## WORK REQUEST
The response should consist only of the lines from the one with "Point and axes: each" to the end of the data below, copied exactly and without pictures.
++++ GIVEN MATERIAL
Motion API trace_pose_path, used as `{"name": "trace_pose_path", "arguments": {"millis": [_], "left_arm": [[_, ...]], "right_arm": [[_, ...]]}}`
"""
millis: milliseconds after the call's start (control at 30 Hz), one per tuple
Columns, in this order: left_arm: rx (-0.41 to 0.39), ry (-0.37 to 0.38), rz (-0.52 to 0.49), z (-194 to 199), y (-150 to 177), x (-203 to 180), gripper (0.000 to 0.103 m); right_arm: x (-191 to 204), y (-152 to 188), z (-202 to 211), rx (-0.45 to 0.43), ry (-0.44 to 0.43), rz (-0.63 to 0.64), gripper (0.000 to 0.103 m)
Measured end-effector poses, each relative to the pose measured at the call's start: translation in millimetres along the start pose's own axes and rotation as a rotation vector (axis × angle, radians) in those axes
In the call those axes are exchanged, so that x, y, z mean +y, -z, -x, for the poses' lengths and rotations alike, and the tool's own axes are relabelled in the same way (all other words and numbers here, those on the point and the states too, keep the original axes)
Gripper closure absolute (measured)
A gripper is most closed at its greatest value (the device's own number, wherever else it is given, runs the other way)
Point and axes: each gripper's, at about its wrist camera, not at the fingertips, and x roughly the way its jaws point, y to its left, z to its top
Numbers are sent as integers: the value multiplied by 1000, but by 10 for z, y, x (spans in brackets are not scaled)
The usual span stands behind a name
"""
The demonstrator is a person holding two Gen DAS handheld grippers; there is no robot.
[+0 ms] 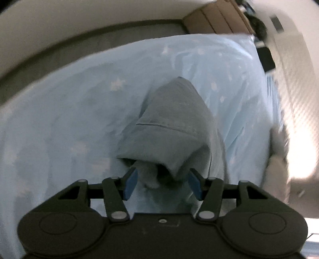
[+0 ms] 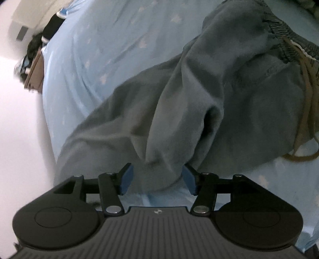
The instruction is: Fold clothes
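roughly at the start of a fold: grey-blue trousers (image 2: 209,95) lie rumpled on a bed with a light blue star-print sheet (image 1: 59,119).

left gripper (image 1: 162,184): jaws spread about half way, blue pads either side of a trouser cuff (image 1: 165,127) that sits bunched between them. the pads do not look pressed on the cloth; picture is blurred, so contact is hard to call. cuff mouth gapes open toward the camera.

right gripper (image 2: 157,182): jaws likewise parted, a rounded fold of the trousers between the pads, one pad just touching or just beside the cloth, no clear pinch. waistband (image 2: 289,39) with its elastic and a tan drawstring (image 2: 307,111) lies up and right of this gripper.

doing it well, as a judgement: both grips should take the hem or seam edge, not the puffed middle of a fold, and catch both layers. then draw the two ends apart to flatten the leg before folding over. keep the cloth low on the sheet so it does not twist.

around: a brown cardboard box (image 1: 217,18) past the far end of the bed, dark things (image 1: 266,57) beside it that i cannot identify, a pale wall (image 1: 59,22).

in the way: the loose drawstring could snag a jaw; the sheet underneath is wrinkled and could get pinched with the trousers.
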Motion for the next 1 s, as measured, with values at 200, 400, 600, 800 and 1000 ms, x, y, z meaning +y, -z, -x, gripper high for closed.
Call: {"name": "trace_pose_path", "arguments": {"millis": [200,400,600,800,1000], "left_arm": [[19,59,141,-235,-146,21,49],[24,1,142,-427,-255,-55,61],[-64,-77,100,-362,-339,-211,99],[-230,-85,-120,59,-330,-838,100],[-349,24,-365,303,-368,-1799,100]], "right_arm": [[-10,-130,-240,66,56,-38,42],[-56,-229,-477,103,109,-58,39],[-89,-340,-559,83,82,-131,82],[120,-491,-267,-18,-99,-212,93],[41,-828,23,-89,-255,-344,94]]}}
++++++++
## RESULT OF THE TASK
Point and axes: each gripper's, at about its wrist camera, not at the fingertips, and x roughly the way its jaws point, y to its left, z to its top
Numbers are sent as integers: the value multiplied by 1000, but by 10 for z, y, x (spans in brackets are not scaled)
The usual span stands behind a name
"""
The demonstrator is a person holding two Gen DAS handheld grippers; there is no robot.
[+0 ms] 
[+0 ms] 
The instruction is: Fold clothes
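roughly at the start of a fold: grey-blue trousers (image 2: 209,95) lie rumpled on a bed with a light blue star-print sheet (image 1: 59,119).

left gripper (image 1: 162,184): jaws spread about half way, blue pads either side of a trouser cuff (image 1: 165,127) that sits bunched between them. the pads do not look pressed on the cloth; picture is blurred, so contact is hard to call. cuff mouth gapes open toward the camera.

right gripper (image 2: 157,182): jaws likewise parted, a rounded fold of the trousers between the pads, one pad just touching or just beside the cloth, no clear pinch. waistband (image 2: 289,39) with its elastic and a tan drawstring (image 2: 307,111) lies up and right of this gripper.

doing it well, as a judgement: both grips should take the hem or seam edge, not the puffed middle of a fold, and catch both layers. then draw the two ends apart to flatten the leg before folding over. keep the cloth low on the sheet so it does not twist.

around: a brown cardboard box (image 1: 217,18) past the far end of the bed, dark things (image 1: 266,57) beside it that i cannot identify, a pale wall (image 1: 59,22).

in the way: the loose drawstring could snag a jaw; the sheet underneath is wrinkled and could get pinched with the trousers.
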Motion for the next 1 s, as measured, with values at 200, 400, 600, 800 and 1000 ms, x, y, z meaning +y, -z, -x, gripper high for closed.
Call: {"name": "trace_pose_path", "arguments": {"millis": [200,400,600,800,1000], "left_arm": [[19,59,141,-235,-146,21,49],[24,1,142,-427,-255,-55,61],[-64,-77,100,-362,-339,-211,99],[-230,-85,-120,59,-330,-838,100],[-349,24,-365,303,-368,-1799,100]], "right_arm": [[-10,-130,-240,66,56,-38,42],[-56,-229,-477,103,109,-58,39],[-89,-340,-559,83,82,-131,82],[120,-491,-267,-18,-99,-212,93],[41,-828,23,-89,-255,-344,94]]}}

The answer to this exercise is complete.